Strange, I cannot reproduce. How is your config file (cat ~/.gputools) looking like?

VolkerH commented 7 years ago
cat ~/.gputools
id_device = 1

I also tried with id_platform = 0 as the first line (identical to my .spimagine file) ... makes no difference

maweigert commented 7 years ago

could you install the latest version and see if it persists?

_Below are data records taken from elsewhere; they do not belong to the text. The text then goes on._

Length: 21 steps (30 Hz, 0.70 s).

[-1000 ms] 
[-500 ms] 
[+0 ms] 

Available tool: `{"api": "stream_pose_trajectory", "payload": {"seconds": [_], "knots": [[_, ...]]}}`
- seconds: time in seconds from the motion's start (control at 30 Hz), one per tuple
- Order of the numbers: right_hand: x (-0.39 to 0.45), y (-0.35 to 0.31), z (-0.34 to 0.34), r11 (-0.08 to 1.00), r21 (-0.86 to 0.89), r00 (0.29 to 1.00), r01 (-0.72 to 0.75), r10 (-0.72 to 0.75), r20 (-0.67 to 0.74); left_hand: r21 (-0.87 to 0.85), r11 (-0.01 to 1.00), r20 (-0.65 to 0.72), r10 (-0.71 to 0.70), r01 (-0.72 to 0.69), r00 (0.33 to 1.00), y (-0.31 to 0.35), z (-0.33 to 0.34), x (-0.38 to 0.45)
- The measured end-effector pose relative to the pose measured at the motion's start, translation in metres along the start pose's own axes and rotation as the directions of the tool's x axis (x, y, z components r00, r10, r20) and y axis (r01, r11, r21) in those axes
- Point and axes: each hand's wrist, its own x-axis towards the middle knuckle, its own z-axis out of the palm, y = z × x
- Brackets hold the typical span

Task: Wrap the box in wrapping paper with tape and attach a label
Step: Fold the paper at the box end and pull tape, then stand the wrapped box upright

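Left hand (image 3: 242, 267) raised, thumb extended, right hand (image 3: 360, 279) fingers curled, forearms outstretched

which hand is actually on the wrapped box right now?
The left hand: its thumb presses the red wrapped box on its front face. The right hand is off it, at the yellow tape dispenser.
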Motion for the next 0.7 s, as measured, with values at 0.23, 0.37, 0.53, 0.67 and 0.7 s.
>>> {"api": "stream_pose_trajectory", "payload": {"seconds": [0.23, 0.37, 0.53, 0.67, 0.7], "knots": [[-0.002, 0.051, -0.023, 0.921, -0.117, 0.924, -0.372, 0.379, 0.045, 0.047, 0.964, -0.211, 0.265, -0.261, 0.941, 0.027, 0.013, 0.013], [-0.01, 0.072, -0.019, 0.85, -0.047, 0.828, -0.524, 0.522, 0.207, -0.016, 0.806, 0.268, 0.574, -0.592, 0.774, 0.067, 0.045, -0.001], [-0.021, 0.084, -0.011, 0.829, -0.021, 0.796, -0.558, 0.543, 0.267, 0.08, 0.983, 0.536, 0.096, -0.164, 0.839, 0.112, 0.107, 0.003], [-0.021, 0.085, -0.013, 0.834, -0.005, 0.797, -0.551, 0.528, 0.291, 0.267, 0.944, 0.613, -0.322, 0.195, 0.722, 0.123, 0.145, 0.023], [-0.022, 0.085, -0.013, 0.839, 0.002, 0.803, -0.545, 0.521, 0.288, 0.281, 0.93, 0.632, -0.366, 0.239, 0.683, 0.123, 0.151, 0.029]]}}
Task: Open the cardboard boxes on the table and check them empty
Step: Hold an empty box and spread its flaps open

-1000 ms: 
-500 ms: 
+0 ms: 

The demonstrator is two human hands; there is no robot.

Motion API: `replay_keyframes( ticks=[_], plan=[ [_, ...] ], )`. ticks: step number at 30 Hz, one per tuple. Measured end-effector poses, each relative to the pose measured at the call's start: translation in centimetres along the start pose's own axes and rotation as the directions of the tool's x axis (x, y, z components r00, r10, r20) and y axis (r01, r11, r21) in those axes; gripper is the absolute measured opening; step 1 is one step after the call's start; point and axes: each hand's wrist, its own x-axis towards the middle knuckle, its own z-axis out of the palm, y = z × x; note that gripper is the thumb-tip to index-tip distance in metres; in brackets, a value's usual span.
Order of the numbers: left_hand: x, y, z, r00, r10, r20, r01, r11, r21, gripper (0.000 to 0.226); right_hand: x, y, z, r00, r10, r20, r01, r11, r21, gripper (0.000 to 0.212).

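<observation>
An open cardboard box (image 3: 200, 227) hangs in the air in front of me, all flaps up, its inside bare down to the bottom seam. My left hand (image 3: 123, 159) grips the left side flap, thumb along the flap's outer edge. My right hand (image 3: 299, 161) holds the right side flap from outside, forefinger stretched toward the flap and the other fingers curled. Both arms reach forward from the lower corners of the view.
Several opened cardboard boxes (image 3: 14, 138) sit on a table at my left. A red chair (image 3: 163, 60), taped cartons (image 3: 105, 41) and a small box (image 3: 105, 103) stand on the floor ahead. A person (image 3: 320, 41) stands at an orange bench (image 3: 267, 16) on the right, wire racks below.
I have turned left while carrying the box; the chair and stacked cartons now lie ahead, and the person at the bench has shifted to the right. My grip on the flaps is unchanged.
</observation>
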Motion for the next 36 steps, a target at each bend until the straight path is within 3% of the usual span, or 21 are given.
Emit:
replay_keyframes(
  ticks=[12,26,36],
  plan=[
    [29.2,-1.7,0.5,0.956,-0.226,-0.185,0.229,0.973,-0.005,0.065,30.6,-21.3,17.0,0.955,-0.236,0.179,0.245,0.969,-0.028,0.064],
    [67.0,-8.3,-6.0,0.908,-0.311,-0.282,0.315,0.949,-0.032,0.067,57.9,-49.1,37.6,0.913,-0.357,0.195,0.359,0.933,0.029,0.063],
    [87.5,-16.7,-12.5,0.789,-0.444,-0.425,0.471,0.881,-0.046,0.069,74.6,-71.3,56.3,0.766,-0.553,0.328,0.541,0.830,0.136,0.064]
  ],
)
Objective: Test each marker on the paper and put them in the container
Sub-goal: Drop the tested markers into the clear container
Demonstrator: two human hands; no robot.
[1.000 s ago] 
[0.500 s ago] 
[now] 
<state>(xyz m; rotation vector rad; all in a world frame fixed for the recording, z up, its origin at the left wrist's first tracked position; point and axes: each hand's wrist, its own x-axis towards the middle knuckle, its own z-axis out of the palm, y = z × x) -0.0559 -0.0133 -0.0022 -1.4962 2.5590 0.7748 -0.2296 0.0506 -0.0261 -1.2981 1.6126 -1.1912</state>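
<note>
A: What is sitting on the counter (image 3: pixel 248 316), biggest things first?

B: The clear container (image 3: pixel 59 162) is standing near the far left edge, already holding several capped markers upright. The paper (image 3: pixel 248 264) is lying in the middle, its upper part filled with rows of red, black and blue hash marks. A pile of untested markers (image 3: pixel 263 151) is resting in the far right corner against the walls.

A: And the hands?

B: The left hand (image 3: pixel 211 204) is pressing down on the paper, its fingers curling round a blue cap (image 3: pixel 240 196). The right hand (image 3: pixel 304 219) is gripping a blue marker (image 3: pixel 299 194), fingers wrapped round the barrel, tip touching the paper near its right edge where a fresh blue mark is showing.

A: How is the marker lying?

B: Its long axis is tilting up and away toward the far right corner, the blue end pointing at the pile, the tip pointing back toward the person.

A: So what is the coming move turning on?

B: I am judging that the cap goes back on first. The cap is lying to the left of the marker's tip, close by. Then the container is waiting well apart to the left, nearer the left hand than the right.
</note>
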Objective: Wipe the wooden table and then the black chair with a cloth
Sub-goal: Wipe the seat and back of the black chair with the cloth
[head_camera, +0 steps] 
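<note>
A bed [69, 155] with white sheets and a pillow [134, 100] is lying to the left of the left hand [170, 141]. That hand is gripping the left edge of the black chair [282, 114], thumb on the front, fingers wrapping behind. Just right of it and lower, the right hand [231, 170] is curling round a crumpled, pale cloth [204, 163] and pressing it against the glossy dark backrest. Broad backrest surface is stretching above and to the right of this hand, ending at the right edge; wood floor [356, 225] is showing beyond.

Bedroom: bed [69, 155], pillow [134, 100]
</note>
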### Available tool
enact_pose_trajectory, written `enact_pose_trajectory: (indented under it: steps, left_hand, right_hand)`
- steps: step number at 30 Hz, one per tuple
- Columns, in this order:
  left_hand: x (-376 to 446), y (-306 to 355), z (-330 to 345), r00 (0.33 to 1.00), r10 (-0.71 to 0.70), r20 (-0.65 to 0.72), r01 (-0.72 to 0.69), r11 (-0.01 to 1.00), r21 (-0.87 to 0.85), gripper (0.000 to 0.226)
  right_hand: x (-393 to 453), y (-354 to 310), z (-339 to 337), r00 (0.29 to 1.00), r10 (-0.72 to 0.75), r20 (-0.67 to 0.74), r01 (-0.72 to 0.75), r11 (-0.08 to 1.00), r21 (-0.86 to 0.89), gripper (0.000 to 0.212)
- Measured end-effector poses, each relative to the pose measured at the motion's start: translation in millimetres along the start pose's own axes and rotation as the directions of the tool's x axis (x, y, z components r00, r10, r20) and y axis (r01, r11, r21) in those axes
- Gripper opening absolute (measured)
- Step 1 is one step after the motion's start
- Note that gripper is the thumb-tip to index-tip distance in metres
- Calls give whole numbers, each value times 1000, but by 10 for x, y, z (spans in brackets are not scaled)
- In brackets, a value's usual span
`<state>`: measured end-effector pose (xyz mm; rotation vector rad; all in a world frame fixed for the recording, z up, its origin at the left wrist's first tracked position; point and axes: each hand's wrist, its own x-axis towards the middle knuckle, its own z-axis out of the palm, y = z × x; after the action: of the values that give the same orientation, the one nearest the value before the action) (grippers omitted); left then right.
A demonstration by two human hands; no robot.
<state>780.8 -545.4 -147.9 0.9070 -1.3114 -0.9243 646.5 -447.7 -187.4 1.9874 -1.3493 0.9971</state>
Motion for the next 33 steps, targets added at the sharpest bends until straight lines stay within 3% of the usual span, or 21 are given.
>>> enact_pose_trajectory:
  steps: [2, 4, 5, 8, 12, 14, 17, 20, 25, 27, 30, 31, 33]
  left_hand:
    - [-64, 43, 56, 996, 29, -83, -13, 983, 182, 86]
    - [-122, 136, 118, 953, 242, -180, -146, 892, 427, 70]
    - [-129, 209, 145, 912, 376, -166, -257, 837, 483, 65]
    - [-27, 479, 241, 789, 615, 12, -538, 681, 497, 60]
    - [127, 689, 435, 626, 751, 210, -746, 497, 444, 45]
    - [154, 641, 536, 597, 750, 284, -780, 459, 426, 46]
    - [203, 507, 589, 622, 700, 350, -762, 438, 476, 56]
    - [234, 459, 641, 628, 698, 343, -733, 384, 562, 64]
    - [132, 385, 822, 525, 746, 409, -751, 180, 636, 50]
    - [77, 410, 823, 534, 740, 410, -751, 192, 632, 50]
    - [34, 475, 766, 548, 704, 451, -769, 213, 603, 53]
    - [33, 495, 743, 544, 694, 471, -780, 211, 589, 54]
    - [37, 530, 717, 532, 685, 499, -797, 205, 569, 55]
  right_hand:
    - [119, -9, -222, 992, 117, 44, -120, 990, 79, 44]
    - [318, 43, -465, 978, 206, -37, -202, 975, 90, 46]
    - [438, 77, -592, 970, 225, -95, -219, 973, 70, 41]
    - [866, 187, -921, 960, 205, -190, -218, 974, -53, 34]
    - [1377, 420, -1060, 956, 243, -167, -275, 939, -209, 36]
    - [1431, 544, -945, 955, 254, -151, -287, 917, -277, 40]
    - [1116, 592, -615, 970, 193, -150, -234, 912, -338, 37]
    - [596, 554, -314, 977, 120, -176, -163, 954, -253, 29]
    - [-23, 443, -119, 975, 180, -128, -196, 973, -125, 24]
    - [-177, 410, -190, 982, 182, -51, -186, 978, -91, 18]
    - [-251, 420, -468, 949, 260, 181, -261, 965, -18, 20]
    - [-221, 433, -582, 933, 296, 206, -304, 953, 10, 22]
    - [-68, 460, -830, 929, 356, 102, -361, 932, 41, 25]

pip install -U --no-deps git+https://github.com/maweigert/gputools@develop
VolkerH commented 7 years ago

Hi, this latest change seems to make a difference, now it reports the GeForce twice and no longer the HD 4000

pip install -U --no-deps git+https://github.com/maweigert/gputools@develop
Collecting git+https://github.com/maweigert/gputools@develop
  Cloning https://github.com/maweigert/gputools (to develop) to /private/var/folders/s0/k5wgfwws0_72w111cmrwp5l40000gp/T/pip-zr2lresr-build
Installing collected packages: gputools
  Found existing installation: gputools 0.2.2
    Uninstalling gputools-0.2.2:
      Successfully uninstalled gputools-0.2.2
  Running setup.py install for gputools ... done
Successfully installed gputools-0.2.2
mac-almf4:pyflann volkerhilsenstein$ python -c "from gputools import init_device;init_device(id_platform=0,id_device=1)"
<pyopencl.Device 'GeForce GT 650M' on 'Apple' at 0x1022700>
/Users/volkerhilsenstein/anaconda3/lib/python3.6/site-packages/pyopencl/cffi_cl.py:1476: CompilerWarning: Non-empty compiler output encountered. Set the environment variable PYOPENCL_COMPILER_OUTPUT=1 to see more.
  "to see more.", CompilerWarning)
<pyopencl.Device 'GeForce GT 650M' on 'Apple' at 0x1022700>
maweigert commented 7 years ago

Ok! Actually that was a bug in the pypi version that got introduced by porting the code to be python3 compatible (where the semantics of configparser changed). I'll update the pypi distro. Thanks for finding that out!